> **Task to complete**
This exercise needs the complete data reproduced exactly.

**** Working data

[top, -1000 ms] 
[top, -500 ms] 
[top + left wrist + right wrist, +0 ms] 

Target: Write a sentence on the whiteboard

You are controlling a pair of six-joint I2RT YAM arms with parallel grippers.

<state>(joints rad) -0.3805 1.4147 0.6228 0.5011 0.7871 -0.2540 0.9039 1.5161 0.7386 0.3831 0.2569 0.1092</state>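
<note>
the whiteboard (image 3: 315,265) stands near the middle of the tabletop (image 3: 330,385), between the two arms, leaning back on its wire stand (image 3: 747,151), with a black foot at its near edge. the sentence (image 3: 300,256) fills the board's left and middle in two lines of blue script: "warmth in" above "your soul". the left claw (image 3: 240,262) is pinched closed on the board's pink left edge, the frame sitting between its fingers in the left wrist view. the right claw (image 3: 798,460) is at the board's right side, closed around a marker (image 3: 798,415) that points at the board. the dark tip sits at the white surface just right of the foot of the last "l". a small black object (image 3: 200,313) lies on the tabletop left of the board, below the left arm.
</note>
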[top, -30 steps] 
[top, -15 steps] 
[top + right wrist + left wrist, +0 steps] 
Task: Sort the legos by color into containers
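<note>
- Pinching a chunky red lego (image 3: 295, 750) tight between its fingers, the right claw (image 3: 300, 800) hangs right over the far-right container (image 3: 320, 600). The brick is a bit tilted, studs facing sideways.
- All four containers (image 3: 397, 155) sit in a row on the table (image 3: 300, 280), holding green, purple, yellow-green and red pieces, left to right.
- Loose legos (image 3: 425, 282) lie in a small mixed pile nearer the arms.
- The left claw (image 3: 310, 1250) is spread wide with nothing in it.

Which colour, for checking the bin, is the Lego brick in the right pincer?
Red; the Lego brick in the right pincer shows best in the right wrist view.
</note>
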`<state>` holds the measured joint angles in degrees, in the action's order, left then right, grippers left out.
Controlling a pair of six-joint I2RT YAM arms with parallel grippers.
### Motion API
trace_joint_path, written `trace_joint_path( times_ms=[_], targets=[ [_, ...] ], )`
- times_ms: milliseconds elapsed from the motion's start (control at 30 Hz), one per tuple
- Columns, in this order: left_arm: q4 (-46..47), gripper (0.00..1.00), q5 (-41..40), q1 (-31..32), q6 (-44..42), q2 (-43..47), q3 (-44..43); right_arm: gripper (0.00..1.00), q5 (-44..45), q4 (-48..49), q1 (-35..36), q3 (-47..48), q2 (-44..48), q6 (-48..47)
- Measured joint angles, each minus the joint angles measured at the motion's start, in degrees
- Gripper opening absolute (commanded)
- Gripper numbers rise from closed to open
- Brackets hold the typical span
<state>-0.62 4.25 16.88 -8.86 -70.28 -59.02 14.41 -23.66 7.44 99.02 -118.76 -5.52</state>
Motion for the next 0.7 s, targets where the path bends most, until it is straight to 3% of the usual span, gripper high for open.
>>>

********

> **Completed exercise**
[top, -1000 ms] 
[top, -500 ms] 
[top + left wrist + right wrist, +0 ms] 

Target: Write a sentence on the whiteboard

You are controlling a pair of six-joint I2RT YAM arms with parallel grippers.

<state>(joints rad) -0.3805 1.4147 0.6228 0.5011 0.7871 -0.2540 0.9039 1.5161 0.7386 0.3831 0.2569 0.1092</state>
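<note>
the whiteboard (image 3: 315,265) stands near the middle of the tabletop (image 3: 330,385), between the two arms, leaning back on its wire stand (image 3: 747,151), with a black foot at its near edge. the sentence (image 3: 300,256) fills the board's left and middle in two lines of blue script: "warmth in" above "your soul". the left claw (image 3: 240,262) is pinched closed on the board's pink left edge, the frame sitting between its fingers in the left wrist view. the right claw (image 3: 798,460) is at the board's right side, closed around a marker (image 3: 798,415) that points at the board. the dark tip sits at the white surface just right of the foot of the last "l". a small black object (image 3: 200,313) lies on the tabletop left of the board, below the left arm.
</note>
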[top, -30 steps] 
[top, -15 steps] 
[top + right wrist + left wrist, +0 steps] 
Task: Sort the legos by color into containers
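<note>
- Pinching a chunky red lego (image 3: 295, 750) tight between its fingers, the right claw (image 3: 300, 800) hangs right over the far-right container (image 3: 320, 600). The brick is a bit tilted, studs facing sideways.
- All four containers (image 3: 397, 155) sit in a row on the table (image 3: 300, 280), holding green, purple, yellow-green and red pieces, left to right.
- Loose legos (image 3: 425, 282) lie in a small mixed pile nearer the arms.
- The left claw (image 3: 310, 1250) is spread wide with nothing in it.

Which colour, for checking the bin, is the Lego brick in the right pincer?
Red; the Lego brick in the right pincer shows best in the right wrist view.
</note>
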`<state>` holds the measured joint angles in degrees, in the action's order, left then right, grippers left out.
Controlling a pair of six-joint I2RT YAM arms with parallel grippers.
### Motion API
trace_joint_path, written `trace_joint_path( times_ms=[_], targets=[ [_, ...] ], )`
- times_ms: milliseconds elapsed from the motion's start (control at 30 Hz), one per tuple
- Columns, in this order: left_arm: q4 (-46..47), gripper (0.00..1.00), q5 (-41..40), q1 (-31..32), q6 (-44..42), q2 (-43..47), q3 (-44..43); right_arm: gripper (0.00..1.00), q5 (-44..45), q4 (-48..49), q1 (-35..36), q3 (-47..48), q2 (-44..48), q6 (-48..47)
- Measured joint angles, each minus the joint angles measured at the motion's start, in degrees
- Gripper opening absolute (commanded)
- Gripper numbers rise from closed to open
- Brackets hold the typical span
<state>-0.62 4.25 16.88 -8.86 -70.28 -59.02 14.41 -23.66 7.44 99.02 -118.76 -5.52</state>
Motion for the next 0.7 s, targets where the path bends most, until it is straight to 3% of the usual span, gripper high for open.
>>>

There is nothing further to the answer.